[Gluster-users] Best Practices for different failure scenarios?

Wed Feb 19 20:15:37 UTC 2014

On Wed, Feb 19, 2014 at 3:07 PM, Michael Peek <peek at nimbios.org> wrote:
> Is there a best practices document somewhere for how to handle standard
> problems that crop up?

Short answer, it sounds like you'd benefit from playing with a test
cluster... Would I be correct in guessing that you haven't setup a
gluster pool yet?
You might want to look at:
https://ttboj.wordpress.com/2014/01/08/automatically-deploying-glusterfs-with-puppet-gluster-vagrant/
This way you can try them out easily...
For some of those points... solve them with...
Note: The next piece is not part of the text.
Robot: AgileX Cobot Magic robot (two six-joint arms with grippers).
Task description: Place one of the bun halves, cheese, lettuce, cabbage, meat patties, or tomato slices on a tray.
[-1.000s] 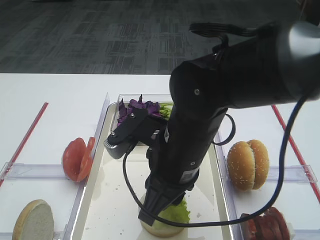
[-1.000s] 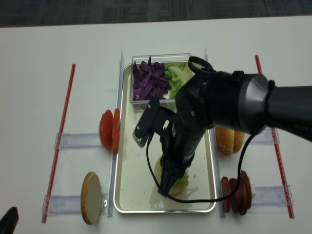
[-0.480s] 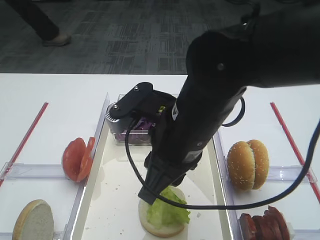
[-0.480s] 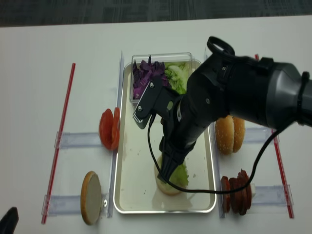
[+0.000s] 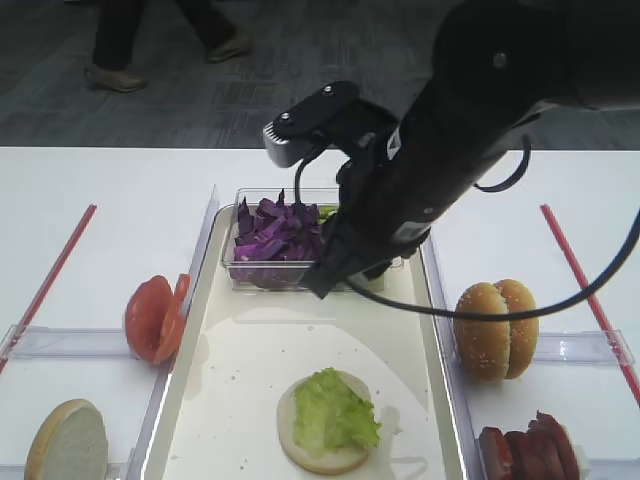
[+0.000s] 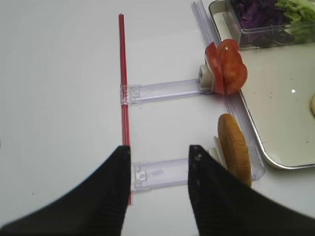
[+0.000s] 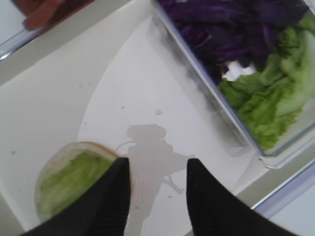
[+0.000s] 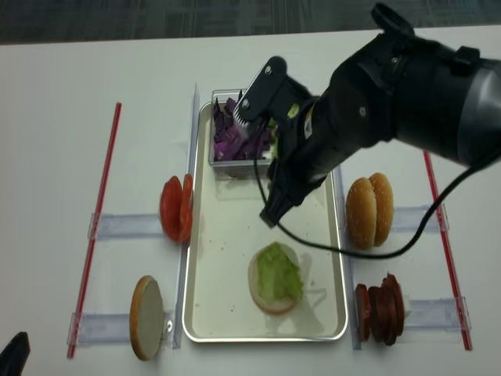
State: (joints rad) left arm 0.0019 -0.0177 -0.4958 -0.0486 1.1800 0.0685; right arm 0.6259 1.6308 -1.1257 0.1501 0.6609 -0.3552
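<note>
Take the tray [image 8: 205, 313] as your landmark on the white counter [image 8: 55, 157]. Near its front end lies one pale bun half [image 5: 322, 459], cut face up, with a ruffled leaf of lettuce [image 5: 333, 410] resting on top of it. Your right gripper [image 7: 156, 196] hangs above the tray's middle, between that bun and the clear tub [image 5: 232, 270] at the tray's far end; its jaws are spread apart with nothing between them, and its shadow falls on the bare tray floor just beside the bun. The tub holds the purple cabbage [image 8: 235, 131] on its left side and more green leaves [image 7: 268, 96] on its right.

Off the tray's left edge, the tomato slices [image 8: 175, 207] stand on edge in a clear holder, and nearer you another bun half [image 8: 145, 316] stands on edge in a second holder. Off the right edge, two sesame-topped bun halves [image 8: 371, 211] stand together, with the meat patties [image 8: 381, 309] in a row nearer the front.

Your left gripper [image 6: 158, 169] is well left of the tray, over bare counter beside a red strip [image 6: 123, 83]; its jaws are spread and hold nothing.
</note>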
>  Sort of a crib notes for things like:
>
> 1) What do you do if you see that a drive is about to fail?
RAID6

> 2) What do you do if a drive has already failed?
RAID6

> 3) What do you do if a peer is about to fail?
Get a new peer ready...

> 4) What do you do if a peer has failed?
Replace with new peer...

> 5) What do you do to reinstall a peer from scratch (i.e. what
> configuration files/directories do you need to restore to get the host
> back up and talking to the rest of the cluster)?
Bring up a new peer. Add to cluster... Same as failed peer...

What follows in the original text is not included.